Regulations issued by the Archivist of the United States have since addressed both problems, at least in part. Under 36 C.F.R. §1270.46(a)(2000), the Archivist commits to notifying a former President whenever any records of his Administration are to be disclosed. In paragraph (d) of that same regulation, the Archivist is ordinarily not to disclose any such records for at least 30 calendar days from receipt of such notice by the former President. Implicit, but unsaid, is the corollary that the Archivist will continue to withhold records over which a former President claims privilege if the former President files suit for that purpose within 30 days. Paragraph (e) of the regulation states that "[c]opies of all notices provided to former Presidents under this section shall be provided at the same time to the incumbent President."
President Reagan sought to build further specificity into the processes of consultation and review through Executive Order No. 12,667, issued on January 18, 1989. First, he required that, in providing notice of intended disclosure of presidential records, the Archivist would use whatever guidelines incumbent or former Presidents might provide to identify for the Presidents any records that might raise a substantial question of executive privilege. The Order provided that either an incumbent or former President could extend by a claim of executive privilege the 30 day period otherwise provided between notice and disclosure by the Archivist. And, in the event that a former President claims executive privilege, Executive Order No.12,667 required the Archivist to heed the incumbent President's determination whether or not to respect the former President's claim of privilege.

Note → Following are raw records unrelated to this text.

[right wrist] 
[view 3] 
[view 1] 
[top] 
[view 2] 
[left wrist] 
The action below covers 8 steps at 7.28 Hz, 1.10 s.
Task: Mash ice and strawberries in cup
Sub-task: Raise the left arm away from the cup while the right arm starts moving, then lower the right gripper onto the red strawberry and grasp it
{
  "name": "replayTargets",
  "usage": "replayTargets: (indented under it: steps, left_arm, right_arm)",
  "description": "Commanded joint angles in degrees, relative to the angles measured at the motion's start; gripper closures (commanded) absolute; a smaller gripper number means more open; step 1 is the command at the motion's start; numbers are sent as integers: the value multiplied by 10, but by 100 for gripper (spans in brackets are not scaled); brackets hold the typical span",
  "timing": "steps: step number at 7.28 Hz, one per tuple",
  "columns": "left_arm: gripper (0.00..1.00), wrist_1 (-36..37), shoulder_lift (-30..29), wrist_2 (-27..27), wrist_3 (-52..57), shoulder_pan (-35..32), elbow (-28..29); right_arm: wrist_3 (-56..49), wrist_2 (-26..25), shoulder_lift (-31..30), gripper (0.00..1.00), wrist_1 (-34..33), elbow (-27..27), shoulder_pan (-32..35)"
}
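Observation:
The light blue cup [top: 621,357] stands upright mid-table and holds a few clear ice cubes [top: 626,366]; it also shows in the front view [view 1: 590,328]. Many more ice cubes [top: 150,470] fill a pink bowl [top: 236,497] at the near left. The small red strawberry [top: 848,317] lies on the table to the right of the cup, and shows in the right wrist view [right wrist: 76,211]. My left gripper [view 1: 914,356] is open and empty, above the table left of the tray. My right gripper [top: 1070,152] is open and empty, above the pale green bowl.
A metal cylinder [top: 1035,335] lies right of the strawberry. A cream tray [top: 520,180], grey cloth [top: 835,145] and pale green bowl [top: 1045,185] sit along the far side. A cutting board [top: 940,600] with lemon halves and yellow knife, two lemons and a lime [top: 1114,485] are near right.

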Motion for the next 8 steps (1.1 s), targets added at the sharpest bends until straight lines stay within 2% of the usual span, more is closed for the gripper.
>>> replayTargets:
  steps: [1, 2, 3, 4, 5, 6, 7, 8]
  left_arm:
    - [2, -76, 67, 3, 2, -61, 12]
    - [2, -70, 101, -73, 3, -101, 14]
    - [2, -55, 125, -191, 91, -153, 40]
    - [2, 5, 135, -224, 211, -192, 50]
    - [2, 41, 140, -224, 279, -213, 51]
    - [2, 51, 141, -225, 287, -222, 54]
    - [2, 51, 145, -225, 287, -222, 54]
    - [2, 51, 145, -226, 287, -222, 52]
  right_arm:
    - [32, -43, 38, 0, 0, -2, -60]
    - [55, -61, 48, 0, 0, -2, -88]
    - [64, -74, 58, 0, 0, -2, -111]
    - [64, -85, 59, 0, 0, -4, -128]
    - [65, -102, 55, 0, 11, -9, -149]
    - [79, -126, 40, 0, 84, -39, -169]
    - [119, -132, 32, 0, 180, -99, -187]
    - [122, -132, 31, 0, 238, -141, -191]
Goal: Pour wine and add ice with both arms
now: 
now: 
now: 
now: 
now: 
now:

Executive Order No. 13,233 takes a somewhat different approach. Perhaps most important, Executive Order No. 12,667 – the Reagan Order – was triggered by any Archivist notice of an intent to disclose presidential records pursuant to 36 C.F.R. §1270.46. Because §1270.46 provides that the Archivist is to notify the former and incumbent Presidents upon any disclosure whatsoever, it would follow that the Reagan Order applied to any and all releases of presidential records.
In contrast, the new Bush order applies only upon requests for access to presidential records that occur under 42 U.S.C. §2204(c)(1) – requests that the Act requires the Archivist to treat as FOIA requests. Depending on how the Archivist implements the PRA, this could conceivably expedite the release of numerous presidential records. I say that because, upon the expiration of a former President's designated period for restricted access, there are presumably numerous such records for which FOIA would not provide any plausible ground for withholding. This would include, for example, all presidential deliberative documents that only FOIA's exemption (5) – the deliberative privilege exemption – would protect from mandatory disclosure. One way that an Archivist could fulfill the "affirmative obligation" to provide for the speedy and complete release of records would be to determine as quickly as possible upon assuming custody of presidential records which such records – upon the expiration of the former President's access restrictions – will immediately become non-withholdable under FOIA criteria. The Archivist could lawfully provide for the wholesale disclosure of such documents at precisely that time and without waiting for any FOIA-type request for access. If I read Executive Order 13,233 correctly, President Bush has added nothing by way of additional presidential review with regard to such documents.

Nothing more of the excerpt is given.